O afeto entre quem produz coletivamente é muito vivo nas produções periféricas, devido a pressão mercadológica Ana ficou sem rotina e segundo ela perdeu o fazer de coisas básicas que a tornavam humana. Nessa trajetória surgiram questões maiores ligadas à mulher negra, violências e servidão e a percepção de características num modo de trabalho que ela não se encaixava.     

 — Eu comecei a questionar muita coisa quando comecei a produzir, e decidi que quero construir uma produção afetiva, representativa, que tenha retorno social e impacto social.

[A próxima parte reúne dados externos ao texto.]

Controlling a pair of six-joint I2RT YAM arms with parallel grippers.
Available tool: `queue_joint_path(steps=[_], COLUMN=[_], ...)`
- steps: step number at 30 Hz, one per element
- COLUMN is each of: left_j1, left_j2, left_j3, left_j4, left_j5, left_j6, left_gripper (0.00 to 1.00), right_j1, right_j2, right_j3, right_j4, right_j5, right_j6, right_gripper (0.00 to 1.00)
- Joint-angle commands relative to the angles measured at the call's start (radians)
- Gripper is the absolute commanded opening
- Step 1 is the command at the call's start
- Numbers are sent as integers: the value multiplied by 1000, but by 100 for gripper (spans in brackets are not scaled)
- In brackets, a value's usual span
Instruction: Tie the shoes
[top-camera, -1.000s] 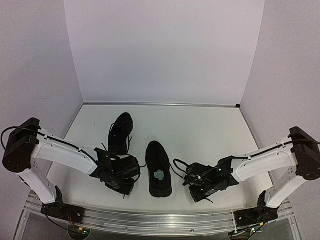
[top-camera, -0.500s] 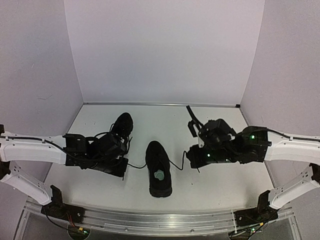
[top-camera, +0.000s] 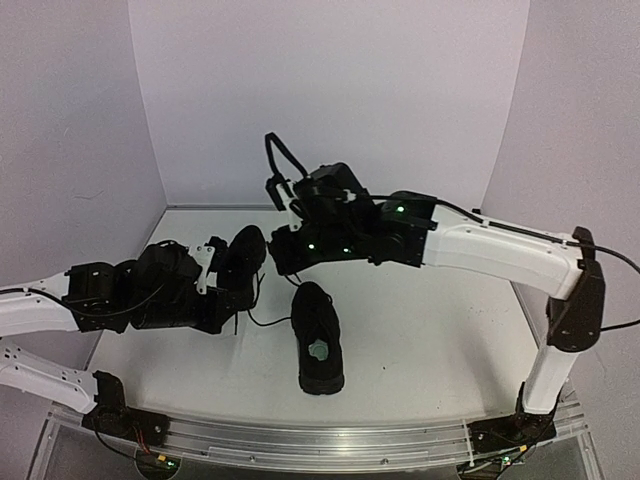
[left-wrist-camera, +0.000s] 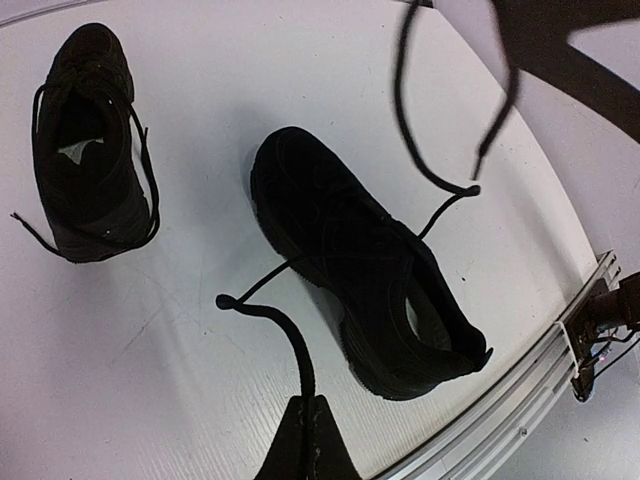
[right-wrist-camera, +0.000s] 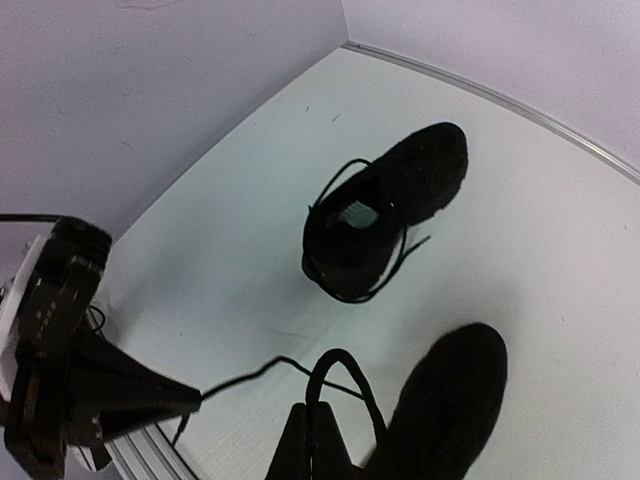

Que os meios justificam os fins e não que os fins justificam os meios.  porque se a gente está falando sobre saúde, estamos falando de vida e também de respeito. Eu não estou disposta a pagar por isso para entregar uma produção.

Ana responde que visa mais produções humanizadas e que para ela façam sentido como lugar de cura coletiva, principalmente para as minorias. Como também ligadas à sua luta racial, de gênero e territorial.

De olho no futuro

Apesar de muito jovem, Ana Acioli a partir de suas experiências traz percepções sobre perspectivas para a cultura num  pós – pandemia. Mesmo após um ano, o setor ainda sofre com a intervenção crescente da Covid-19 no Estado, mesmo se reinventando com os projetos e eventos transportados para o mundo digital. E na mesma medida as vozes de minorias sociais têm tomado espaço.

 — Eu sou uma mulher de fé, se tem uma coisa que sou rica é fé. Esse momento de pandemia vai servir para nos trazer para a consciência das verdadeiras urgências que temos no nosso mercado. Vivemos uma violência da cultura do machismo, racismo, da LGBTfobia, que foi uma cultura que foi construída por quem está no poder. Sistematicamente criaram uma gestão que coloca a gente nesse lugar violentado. Então, é preciso ‘abrir o olho’  e criar políticas públicas, criar fomento e produções culturais como ferramenta para combater essas culturas opressoras. — diz Ana.

A necessidade da incorporação de fomento “de periferia para a periferia, de pretos para pretos, de LGBT para LGBT” é urgente. É um dos horizontes que a produtora acredita. “Nós precisamos mais do que sobreviver, viver. (…) precisa -se que a consciência venha à tona e nossas urgências sejam atendidas, porque é sobre a nossa vida e sobre a garantia dela.”.